Me explicaré con un breve ejemplo: Hay en el claustro del Monasterio de Silos un relieve en la piedra que muestra al peregrino de Emaús caminando junto a los apóstoles, pero el peregrino lleva, curiosamente, colgada en su cinto una concha del camino de Santiago. ¿cómo es posible? Como hoy suele decirse, al ambientador histórico que asesoró a este cantero "se le fue, sin duda, la pinza" ¿a dónde iba realmente el peregrino a Emaús o a Santiago de Compostela? Con este pequeño, "subversivo" detalle se abre una brecha en el tiempo y se muestra una luminosa sugerencia: un guiño que nos advierte que aquello que "fue" está "siendo" ahora.

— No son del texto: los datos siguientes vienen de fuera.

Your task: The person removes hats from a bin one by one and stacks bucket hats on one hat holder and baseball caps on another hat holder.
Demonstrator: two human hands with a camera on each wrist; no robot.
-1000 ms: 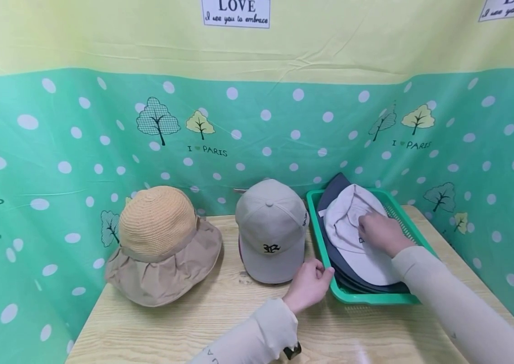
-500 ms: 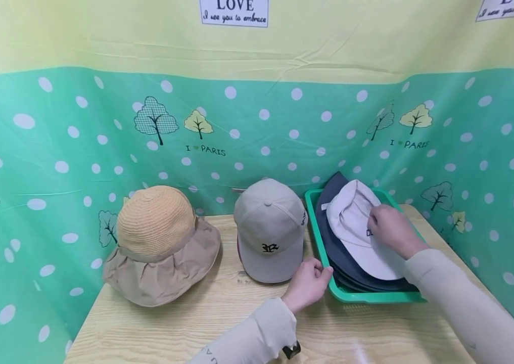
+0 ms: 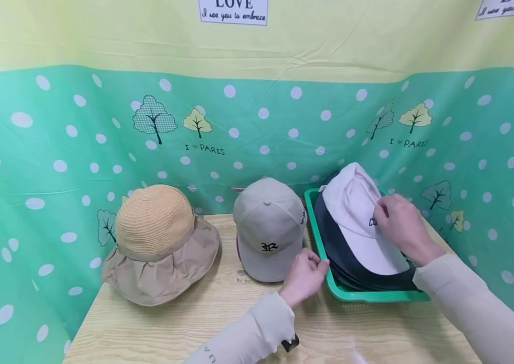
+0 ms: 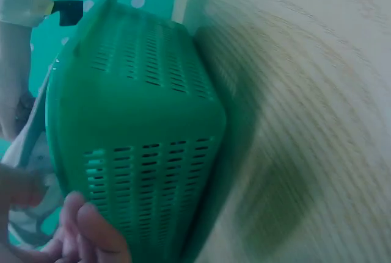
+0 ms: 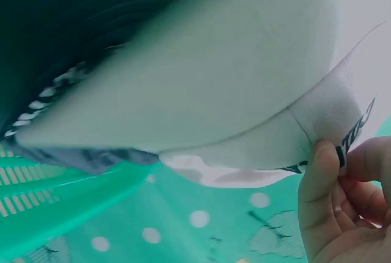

La vida de Santa Teresa podría ser la aventura que se desarrolla en la conciencia de cualquier mujer, de cualquier hombre del siglo XXI. Y estas cosas a veces ocurren (como en el caso del peregrino) por el efecto sencillo de un "gag". Un desliz. El humor como técnica expresiva al servicio de algo escondido en la forma. Un signo.

El peregrino podría aparecer hoy también con un GPS, preguntando, perdido en mitad del camino...

Aunque nos parezca algo demasiado elevado, irreal o distante todos tenemos derecho a la mística (¡el camino!) como a la instrucción, la sanidad o la salubridad de las aguas. Aún más si cabe. A fin de cuentas la vida moderna nos obliga a una ascesis forzosa que pasa por la renuncia, en muchos aspectos, a la vida sencilla, en contacto con la naturaleza. En ese sentido hay una cierta semejanza, por oposición, a la vida de los grandes místicos de la antigüedad. Ellos trascienden la naturaleza y a nosotros la vida moderna nos priva de ella. Como dice Elémire Zolla, lo más parecido en la vida profana a la intensidad y alegría de la vida de un místico, tal vez sea un abrazo. Ya lo dijo el poeta: "el amor rige la corte, el campo y el bosque. A los hombres abajo y en lo alto a los santos. Porque el amor es el cielo y el cielo es amor". La predilección de los místicos por las metáforas amorosas no es casual. He ahí la llave maestra: un abrazo entre Santa Teresa y el público del S. XXI. Esta es mi propuesta para este recital-espectáculo. El abrazo es un gesto que provee la energía ancestral del teatro.